Balancing a binary search tree

Only a well-balanced search tree can provide optimal search performance. This article adds automatic balancing to the binary search tree from the previous article.

Now let’s insert a new node below the left child of n.

Two scenarios can happen:

1. The new node was inserted as the left child of n’s left child.

Since n has no right children, its balance factor is now -2. (Remember, the balance is defined as “height of right tree minus height of left tree”.) This is an easy case. All we have to do is to “rotate” the tree:

  1. Make the left child node the root node.
  2. Make the former root node the new root node’s right child.

Here is a visualization of these steps (click “Rotate”):

The balance is restored, and the tree’s sort order is still intact.

Easy enough, isn’t it? Well, only until we look into the other scenario…

2. The new node was inserted as the right child of n’s left child.

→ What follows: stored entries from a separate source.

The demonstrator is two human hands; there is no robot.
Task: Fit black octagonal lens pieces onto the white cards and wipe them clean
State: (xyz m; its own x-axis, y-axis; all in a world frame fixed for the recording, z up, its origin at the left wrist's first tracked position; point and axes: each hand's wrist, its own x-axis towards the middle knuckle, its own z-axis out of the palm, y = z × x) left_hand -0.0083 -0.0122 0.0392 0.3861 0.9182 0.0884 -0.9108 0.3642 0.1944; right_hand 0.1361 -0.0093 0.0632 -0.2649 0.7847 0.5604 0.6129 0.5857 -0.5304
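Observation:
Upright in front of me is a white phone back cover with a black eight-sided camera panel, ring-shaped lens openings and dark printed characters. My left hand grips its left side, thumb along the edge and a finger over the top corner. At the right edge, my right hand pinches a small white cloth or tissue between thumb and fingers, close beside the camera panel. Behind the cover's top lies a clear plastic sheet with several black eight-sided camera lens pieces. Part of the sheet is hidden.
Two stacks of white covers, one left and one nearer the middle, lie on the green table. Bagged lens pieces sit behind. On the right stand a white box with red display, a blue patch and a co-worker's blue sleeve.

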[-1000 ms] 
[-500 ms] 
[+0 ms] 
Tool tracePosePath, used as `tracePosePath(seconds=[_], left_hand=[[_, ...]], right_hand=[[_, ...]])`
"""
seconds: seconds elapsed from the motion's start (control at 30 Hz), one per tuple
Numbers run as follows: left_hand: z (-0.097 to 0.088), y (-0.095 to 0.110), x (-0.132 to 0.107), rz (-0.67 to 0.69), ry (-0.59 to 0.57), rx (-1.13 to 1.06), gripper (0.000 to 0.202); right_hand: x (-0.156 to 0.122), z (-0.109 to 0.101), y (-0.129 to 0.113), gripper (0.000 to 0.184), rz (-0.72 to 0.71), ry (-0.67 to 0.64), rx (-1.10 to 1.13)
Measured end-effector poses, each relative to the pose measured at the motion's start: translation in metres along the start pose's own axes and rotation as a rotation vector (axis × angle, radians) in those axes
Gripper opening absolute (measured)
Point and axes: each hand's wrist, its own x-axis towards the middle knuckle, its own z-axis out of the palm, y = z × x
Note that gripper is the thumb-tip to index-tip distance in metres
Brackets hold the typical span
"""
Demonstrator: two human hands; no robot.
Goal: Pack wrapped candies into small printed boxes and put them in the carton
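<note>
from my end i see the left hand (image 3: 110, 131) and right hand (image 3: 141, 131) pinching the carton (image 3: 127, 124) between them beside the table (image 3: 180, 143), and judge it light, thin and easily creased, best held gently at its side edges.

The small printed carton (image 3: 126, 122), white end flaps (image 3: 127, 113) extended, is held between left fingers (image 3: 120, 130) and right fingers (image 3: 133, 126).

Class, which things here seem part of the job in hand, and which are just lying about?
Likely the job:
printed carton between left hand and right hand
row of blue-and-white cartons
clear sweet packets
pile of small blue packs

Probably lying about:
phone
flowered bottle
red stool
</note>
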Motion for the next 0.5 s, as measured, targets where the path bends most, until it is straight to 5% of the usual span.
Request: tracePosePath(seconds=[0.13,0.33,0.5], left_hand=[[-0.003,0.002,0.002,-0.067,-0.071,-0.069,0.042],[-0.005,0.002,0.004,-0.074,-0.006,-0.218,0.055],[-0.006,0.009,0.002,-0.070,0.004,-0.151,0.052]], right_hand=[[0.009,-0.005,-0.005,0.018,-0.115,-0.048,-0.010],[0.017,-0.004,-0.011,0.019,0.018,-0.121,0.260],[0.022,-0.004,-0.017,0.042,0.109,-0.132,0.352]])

This looks quite similar to the previous case, so let’s try the same rotation here. Click “Single Rotation” in the diagram below and see what happens:

The tree is again unbalanced; the root node’s balance factor changed from -2 to +2. Obviously, a simple rotation as in case 1 does not work here.

Now try the second button, “Double Rotation”. Here, the unbalanced node’s left subtree is rotated first, and now the situation is similar to case 1. Rotating the tree to the right finally rebalances the tree and retains the sort order.

Two more cases and a summary

The two cases above assumed that the unbalanced node’s balance factor is -2. If the balance factor is +2, the same cases apply in an analogous way, except that everything is mirror-reversed.

To summarize, here is a scenario where all of the above is included - double rotation as well as reassigning a child node/tree to a rotated node.

The Code

Now, after all this theory, let’s see how to add the balancing into the code from the previous article.

First, we set up two helper functions, min and max, that we will need later.

Imports, helper functions, and globals

package main

import (
	"fmt"
	"strings"
)

min is like math.Min but for int.

func min(a, b int) int {
	if a < b {
		return a
	}
	return b
}

max is math.Max for int.

func max(a, b int) int {
	if a > b {
		return a
	}
	return b
}

Node gets a new field, height, to store the height of the subtree at this node.

type Node struct {
	Value  string
	Data   string
	Left   *Node
	Right  *Node
	height int

TODO bal int // height(n.Right) - height(n.Left)

}

Height returns the height value. Wait, what’s the point? Well, the zero value of *Node is nil. If a child node is nil, there is no heightfield available; however, it is possible to call a method of a nil struct value! As a Go proverb says, “Make the zero value useful”.

func (n *Node) Height() int {
	if n == nil {
		return 0
	}
	return max(n.Right.Height(), n.Left.Height())
}

Bal returns the balance of a node’s subtrees: 0 for a balanced node, +n if the right subtree is n nodes taller than the left, -n if the left subtree is n nodes taller than the right.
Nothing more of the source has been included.